Assessing the feasibility of statistical inference using synthetic antibody-antigen datasets

Thomas Minotto,Philippe A. Robert,Ingrid Hobæk Haff,Geir K. Sandve
DOI: https://doi.org/10.1515/sagmb-2023-0027
2024-04-03
Statistical Applications in Genetics and Molecular Biology
Abstract:Simulation frameworks are useful to stress-test predictive models when data is scarce, or to assert model sensitivity to specific data distributions. Such frameworks often need to recapitulate several layers of data complexity, including emergent properties that arise implicitly from the interaction between simulation components. Antibody-antigen binding is a complex mechanism by which an antibody sequence wraps itself around an antigen with high affinity. In this study, we use a synthetic simulation framework for antibody-antigen folding and binding on a 3D lattice that include full details on the spatial conformation of both molecules. We investigate how emergent properties arise in this framework, in particular the physical proximity of amino acids, their presence on the binding interface, or the binding status of a sequence, and relate that to the individual and pairwise contributions of amino acids in statistical models for binding prediction. We show that weights learnt from a simple logistic regression model align with some but not all features of amino acids involved in the binding, and that predictive sequence binding patterns can be enriched. In particular, main effects correlated with the capacity of a sequence to bind any antigen, while statistical interactions were related to sequence specificity.
statistics & probability,mathematical & computational biology,biochemistry & molecular biology
What problem does this paper attempt to address?

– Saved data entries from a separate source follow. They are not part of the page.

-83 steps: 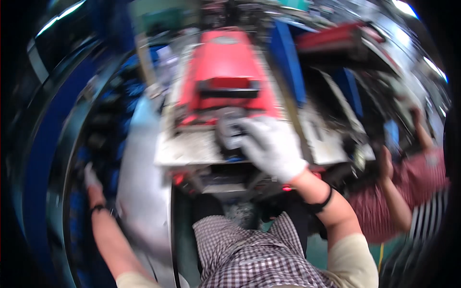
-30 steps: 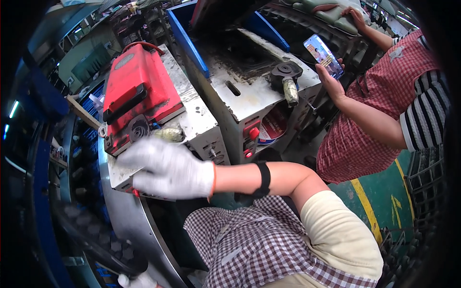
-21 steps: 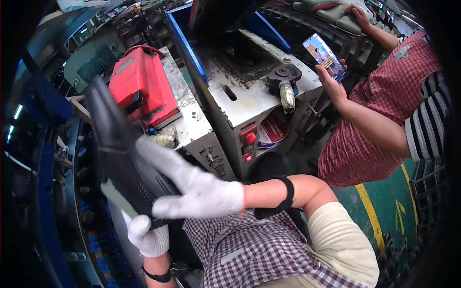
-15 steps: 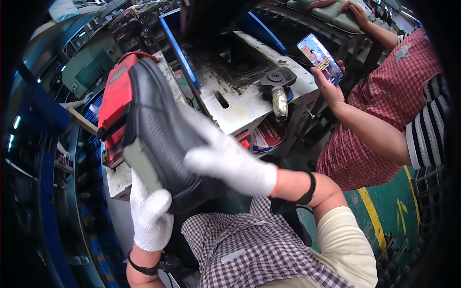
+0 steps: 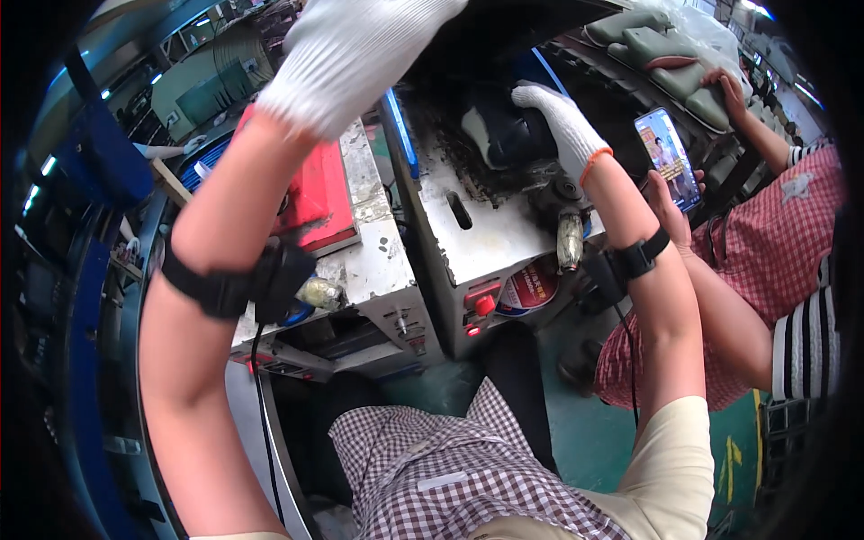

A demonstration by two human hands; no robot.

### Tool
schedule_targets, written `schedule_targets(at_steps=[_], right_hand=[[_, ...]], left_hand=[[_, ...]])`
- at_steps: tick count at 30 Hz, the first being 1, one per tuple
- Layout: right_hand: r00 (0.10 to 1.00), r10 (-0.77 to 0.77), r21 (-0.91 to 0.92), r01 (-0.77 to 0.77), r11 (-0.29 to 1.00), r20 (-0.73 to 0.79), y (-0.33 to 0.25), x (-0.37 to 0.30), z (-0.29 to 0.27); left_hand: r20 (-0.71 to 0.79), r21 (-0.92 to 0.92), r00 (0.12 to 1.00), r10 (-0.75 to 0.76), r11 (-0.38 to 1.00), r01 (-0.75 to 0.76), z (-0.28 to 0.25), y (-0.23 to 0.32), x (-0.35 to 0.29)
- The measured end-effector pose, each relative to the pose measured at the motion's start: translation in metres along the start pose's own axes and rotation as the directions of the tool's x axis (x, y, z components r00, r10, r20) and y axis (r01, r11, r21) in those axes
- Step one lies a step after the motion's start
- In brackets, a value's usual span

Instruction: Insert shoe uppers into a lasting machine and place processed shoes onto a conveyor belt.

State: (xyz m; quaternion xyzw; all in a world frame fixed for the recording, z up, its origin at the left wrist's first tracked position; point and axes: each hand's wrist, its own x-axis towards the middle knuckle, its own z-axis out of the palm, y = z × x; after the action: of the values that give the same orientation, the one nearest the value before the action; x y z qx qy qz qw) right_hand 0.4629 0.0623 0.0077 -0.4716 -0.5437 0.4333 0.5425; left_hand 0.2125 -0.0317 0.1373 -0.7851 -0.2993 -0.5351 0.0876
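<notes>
1 dark shoe (image 5: 520, 135) lies on the white machine (image 5: 499, 245). Right hand (image 5: 562, 126) at its side, grip unclear. Left hand (image 5: 360, 63) raised, fingertips unseen, hold unclear. Shoe probably light, upper pliable, sole stiffer; best held by the sole edges.

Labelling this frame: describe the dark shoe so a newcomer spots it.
Right of the red-covered machine stands a white-topped machine with a blackened bed. On that bed, beside the gloved right hand, sits the dark shoe. A pale patch on it distinguishes it from the green shoe forms behind.
</notes>
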Motion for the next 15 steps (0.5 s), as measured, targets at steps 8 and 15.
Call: schedule_targets(at_steps=[8, 15], right_hand=[[0.976, -0.213, -0.627, 0.192, 0.755, 0.042, 0.033, 0.097, -0.029], [0.930, 0.056, -0.870, 0.316, 0.380, 0.362, 0.061, 0.112, -0.020]], left_hand=[[0.106, 0.173, 0.981, 0.164, 0.968, -0.181, 0.072, -0.072, 0.126], [0.474, 0.167, 0.880, 0.035, 0.978, -0.129, 0.085, -0.072, 0.164]])
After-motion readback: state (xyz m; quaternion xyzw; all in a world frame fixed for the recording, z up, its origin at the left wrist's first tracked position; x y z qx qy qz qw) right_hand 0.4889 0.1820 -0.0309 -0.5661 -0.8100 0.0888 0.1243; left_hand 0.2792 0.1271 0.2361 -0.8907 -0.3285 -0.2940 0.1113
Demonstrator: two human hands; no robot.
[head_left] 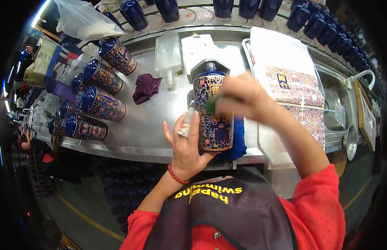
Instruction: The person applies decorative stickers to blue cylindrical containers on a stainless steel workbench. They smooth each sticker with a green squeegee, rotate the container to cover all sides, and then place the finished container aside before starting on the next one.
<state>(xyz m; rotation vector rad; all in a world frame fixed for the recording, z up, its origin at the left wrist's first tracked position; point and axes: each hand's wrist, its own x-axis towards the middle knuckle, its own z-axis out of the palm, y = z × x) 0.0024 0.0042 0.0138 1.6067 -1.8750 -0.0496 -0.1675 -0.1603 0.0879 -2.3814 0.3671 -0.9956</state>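
Observation:
A dark blue bottle (216, 121) with a colourful floral pattern lies tilted back in a grey holder, its neck pointing away from me. My left hand (186, 150) grips its lower left side, thumb by the base; one finger has a white wrap. My right hand (247, 98), smeared by motion, is closed over the bottle's upper front. From it a small green tool (209, 107) pokes out against the patterned surface; blur hides its exact kind. Under the bottle's right side is a blue cloth (238, 143).
Several patterned bottles (102, 103) stand at the left of the metal bench (139, 121), beside a purple cloth (147, 88). Patterned printed sheets (293, 87) lie at right, before a sink (336, 104). A clear rectangular container (168, 54) lies behind. Plain blue bottles (134, 14) line a conveyor.

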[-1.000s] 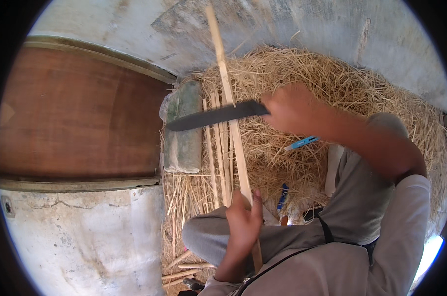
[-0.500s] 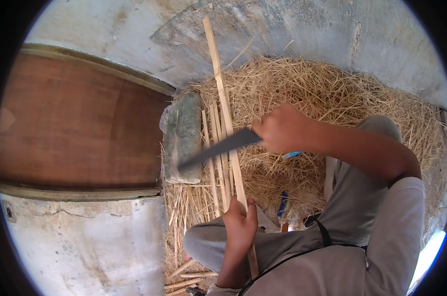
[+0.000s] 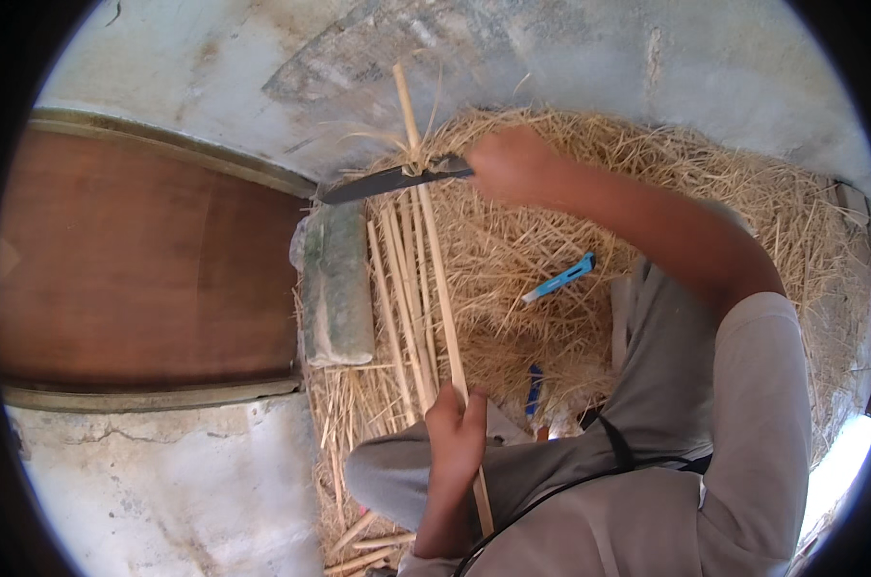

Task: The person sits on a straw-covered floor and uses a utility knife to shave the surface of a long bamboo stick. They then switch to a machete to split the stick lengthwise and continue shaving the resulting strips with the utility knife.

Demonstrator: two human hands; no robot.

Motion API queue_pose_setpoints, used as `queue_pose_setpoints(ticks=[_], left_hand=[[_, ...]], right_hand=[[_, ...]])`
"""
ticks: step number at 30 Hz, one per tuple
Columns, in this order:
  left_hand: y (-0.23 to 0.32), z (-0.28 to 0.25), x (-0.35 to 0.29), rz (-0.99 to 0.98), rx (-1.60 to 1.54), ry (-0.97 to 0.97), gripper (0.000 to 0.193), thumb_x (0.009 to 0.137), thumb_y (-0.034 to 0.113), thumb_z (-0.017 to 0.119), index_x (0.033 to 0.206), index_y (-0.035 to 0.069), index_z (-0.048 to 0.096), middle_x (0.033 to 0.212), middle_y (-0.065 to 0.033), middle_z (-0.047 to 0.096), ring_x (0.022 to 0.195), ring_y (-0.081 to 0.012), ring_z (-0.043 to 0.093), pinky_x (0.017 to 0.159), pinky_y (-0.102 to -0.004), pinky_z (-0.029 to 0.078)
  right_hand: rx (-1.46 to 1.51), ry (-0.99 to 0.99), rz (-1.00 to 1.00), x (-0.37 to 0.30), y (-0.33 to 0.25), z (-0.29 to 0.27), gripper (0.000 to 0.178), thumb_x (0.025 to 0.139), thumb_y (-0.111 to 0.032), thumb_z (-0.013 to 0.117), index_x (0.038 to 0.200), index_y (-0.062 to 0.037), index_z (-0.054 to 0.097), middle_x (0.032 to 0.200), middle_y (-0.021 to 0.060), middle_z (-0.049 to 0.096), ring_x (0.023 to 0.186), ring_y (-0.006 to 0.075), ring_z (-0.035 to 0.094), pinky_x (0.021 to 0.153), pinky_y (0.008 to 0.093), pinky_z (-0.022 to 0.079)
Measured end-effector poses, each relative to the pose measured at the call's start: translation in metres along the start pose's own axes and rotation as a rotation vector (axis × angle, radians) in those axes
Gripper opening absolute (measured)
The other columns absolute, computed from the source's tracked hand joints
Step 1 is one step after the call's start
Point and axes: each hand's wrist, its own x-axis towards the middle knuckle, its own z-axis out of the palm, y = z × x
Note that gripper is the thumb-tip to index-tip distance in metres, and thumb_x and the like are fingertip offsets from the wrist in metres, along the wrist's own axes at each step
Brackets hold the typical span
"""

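A long pale wooden strip slants from my lap up toward the far wall. My left hand is closed around its lower part, thumb pointing up along it. Farther up, my right hand grips a large knife; the fingers hide its handle. The dark blade lies across the upper part of the strip, pointing left. Thin curled shavings bunch where blade and strip meet. Several similar strips lie side by side just left of the held one.
Straw-like shavings cover the floor. A light-blue box cutter and a dark-blue object lie on them. A grey-green wrapped block stands by the brown door panel. A worn wall borders the far side.
My right hand has moved the knife away from me, up the strip, and shavings have gathered at the blade. The box cutter now shows fully. My left hand keeps its grip.
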Motion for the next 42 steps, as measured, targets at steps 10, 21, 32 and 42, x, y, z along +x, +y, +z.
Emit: queue_pose_setpoints(ticks=[10, 21, 32, 42], left_hand=[[0.005, -0.009, -0.013, -0.05, -0.31, -0.025, 0.012, 0.103, 0.014, 0.056, 0.094, 0.006, 0.053, 0.061, 0.0052, 0.046, 0.046, -0.0035, 0.039, 0.041, -0.0222, 0.029], [-0.026, -0.002, -0.015, 0.064, -0.13, -0.025, 0.017, 0.105, 0.016, 0.055, 0.092, 0.006, 0.05, 0.058, 0.0036, 0.045, 0.045, -0.0044, 0.039, 0.04, -0.0242, 0.029], [-0.006, -0.005, -0.017, 0.03, -0.148, -0.01, 0.023, 0.102, 0.016, 0.063, 0.086, 0.005, 0.05, 0.061, 0.0037, 0.046, 0.052, -0.0039, 0.04, 0.045, -0.0248, 0.032], [0.023, -0.006, -0.018, 0.101, -0.021, 0.034, 0.031, 0.092, 0.011, 0.075, 0.077, 0.006, 0.048, 0.064, 0.0037, 0.047, 0.061, -0.0043, 0.042, 0.053, -0.0246, 0.034]], right_hand=[[-0.144, 0.171, -0.421, -0.019, 0.004, 0.015, 0.021, 0.088, -0.027, 0.07, 0.085, -0.007, 0.066, 0.056, 0.0086, 0.059, 0.049, 0.0217, 0.064, 0.042, 0.0387, 0.048], [0.011, 0.171, -0.137, -0.001, -0.007, 0.006, 0.02, 0.089, -0.021, 0.066, 0.091, -0.0009, 0.067, 0.058, 0.0138, 0.063, 0.049, 0.0292, 0.064, 0.047, 0.0427, 0.052], [0.287, -0.012, -0.05, -0.02, -0.012, 0.0, 0.024, 0.092, -0.022, 0.062, 0.091, 0.0012, 0.067, 0.059, 0.0141, 0.062, 0.052, 0.031, 0.064, 0.053, 0.0445, 0.051], [0.631, -0.119, 0.064, -0.022, -0.009, -0.002, 0.033, 0.092, -0.02, 0.06, 0.07, 0.0038, 0.061, 0.053, 0.0082, 0.053, 0.046, 0.0192, 0.051, 0.047, 0.0422, 0.041]])
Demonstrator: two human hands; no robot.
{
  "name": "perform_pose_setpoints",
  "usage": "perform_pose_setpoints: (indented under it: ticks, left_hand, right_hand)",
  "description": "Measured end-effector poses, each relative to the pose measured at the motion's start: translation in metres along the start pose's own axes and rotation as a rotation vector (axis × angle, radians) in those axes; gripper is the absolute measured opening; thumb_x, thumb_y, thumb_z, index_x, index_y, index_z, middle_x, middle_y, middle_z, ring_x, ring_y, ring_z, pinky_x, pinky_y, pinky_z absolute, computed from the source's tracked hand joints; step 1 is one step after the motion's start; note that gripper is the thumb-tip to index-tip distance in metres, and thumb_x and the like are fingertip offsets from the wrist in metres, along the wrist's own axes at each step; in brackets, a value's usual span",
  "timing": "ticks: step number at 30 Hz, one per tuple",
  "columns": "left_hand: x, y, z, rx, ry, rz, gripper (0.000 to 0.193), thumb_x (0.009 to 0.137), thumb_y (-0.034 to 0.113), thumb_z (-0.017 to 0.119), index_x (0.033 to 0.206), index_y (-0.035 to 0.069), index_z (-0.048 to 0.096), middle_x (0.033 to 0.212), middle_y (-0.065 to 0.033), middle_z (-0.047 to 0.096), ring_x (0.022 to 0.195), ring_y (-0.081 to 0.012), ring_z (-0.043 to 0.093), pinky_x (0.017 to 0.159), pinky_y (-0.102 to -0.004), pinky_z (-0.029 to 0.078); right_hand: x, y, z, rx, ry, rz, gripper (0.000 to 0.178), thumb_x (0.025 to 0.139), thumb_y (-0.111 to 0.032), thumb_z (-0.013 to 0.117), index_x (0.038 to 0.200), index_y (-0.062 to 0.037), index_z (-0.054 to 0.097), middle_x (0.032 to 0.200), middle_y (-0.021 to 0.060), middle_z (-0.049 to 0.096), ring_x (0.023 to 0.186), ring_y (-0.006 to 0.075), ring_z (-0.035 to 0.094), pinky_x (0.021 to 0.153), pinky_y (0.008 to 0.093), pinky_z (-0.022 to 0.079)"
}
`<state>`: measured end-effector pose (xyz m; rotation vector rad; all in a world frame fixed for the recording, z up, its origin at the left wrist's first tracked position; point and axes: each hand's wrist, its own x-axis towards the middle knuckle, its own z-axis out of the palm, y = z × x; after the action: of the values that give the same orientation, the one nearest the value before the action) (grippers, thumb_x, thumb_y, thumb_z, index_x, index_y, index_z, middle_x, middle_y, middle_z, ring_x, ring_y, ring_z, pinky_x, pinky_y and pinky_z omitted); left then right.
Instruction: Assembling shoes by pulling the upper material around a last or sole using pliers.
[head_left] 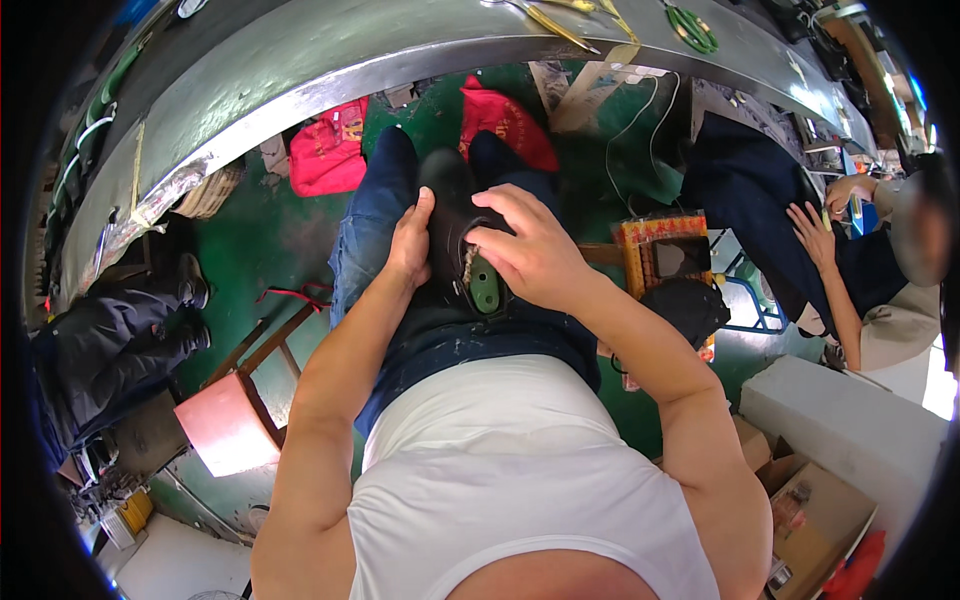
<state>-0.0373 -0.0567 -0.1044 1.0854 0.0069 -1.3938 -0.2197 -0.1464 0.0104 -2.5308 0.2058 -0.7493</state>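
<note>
Nearest the camera: one white sleeveless top (490, 430), worn by the person whose lap we surveyed.

Left: blue jeans (352, 240), one leg to either side of the work. Next, the left grip (408, 245), which we found closed on the left flank of a black shoe (447, 180), thumb uppermost, the other fingers partly hidden.

Centre: the black shoe, on the lap between both hands. We noted its long axis running away from the body, toe toward the bench (330, 75), heel toward the waist.

Right: the right grip (530, 250), fingers bent over the shoe's opening, which lay just to its left; of the two, we judged it nearer that opening. We could not tell whether thumb and forefinger pinched anything.

Condition of shoe: upper dark and plain, toe rounded. Along the opening we saw a pale, knobbly strip (469, 264); right of it, a green last (485, 288) with dark round holes.
</note>
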Motion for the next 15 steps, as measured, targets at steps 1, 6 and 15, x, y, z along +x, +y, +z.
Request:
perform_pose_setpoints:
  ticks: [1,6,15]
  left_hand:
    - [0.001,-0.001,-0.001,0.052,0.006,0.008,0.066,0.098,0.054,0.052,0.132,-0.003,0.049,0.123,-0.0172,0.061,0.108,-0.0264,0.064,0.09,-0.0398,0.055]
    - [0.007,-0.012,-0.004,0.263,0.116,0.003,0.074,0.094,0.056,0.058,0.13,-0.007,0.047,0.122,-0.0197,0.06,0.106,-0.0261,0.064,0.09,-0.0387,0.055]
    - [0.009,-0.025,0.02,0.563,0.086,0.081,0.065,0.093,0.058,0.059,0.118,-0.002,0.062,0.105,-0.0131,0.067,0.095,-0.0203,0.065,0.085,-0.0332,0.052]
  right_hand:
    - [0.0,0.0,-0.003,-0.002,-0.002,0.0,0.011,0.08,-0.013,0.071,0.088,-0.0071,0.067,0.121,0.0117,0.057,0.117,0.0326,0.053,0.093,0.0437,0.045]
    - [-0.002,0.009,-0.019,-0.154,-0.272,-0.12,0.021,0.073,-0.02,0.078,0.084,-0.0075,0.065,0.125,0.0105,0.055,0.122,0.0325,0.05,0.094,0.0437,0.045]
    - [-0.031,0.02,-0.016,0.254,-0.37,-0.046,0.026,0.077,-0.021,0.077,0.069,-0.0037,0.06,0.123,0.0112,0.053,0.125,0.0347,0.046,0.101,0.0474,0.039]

The problem that this paper attempts to solve is: how to use synthetic antibody - antigen data sets to evaluate the feasibility of statistical inference, especially when data is scarce or when it is necessary to test the sensitivity of prediction models to specific data distributions. Through a synthetic simulation framework that includes the three - dimensional lattice folding and binding of antibodies and antigens, the research explored the emergent properties that appear in this framework, especially the physical proximity of amino acids, their presence at the binding interface, and the binding state of the sequence, and related these properties to the individual and pairwise contributions of amino acids in the statistical model. Specifically, the research focused on the following points: 1. **Generation of synthetic data**: A synthetic antibody - antigen binding simulation framework was constructed, which can describe the spatial conformation of molecules in detail and generate a large number of synthetic data sets with known ground - truth structural properties. 2. **Analysis of emergent properties**: The research studied how emergent properties appear in the simulation framework, such as the physical proximity of amino acids, whether they are located on the binding interface, and the binding state of the sequence, etc., and explored the relationships between these properties and the individual and pairwise effects of amino acids. 3. **Application of statistical models**: A simple logistic regression model was used to learn weights and evaluate the alignment of these weights with the characteristics of amino acids involved in binding. The research also explored the correlation between the main effects and the ability of the sequence to bind any antigen, as well as the relationship between statistical interactions and sequence specificity. 4. **Association of high - order properties**: Higher - order properties related to binding, such as affinity, adhesiveness, and specificity, were further studied, and these properties were related to the contributions of the main effects and statistical interactions to improve the accuracy of binding prediction. In summary, this paper aims to evaluate the effectiveness of statistical inference tools through synthetic data sets, especially in identifying emergent properties emerging from protein sequence data sets, and these tools can be directly applied to experimental data sets.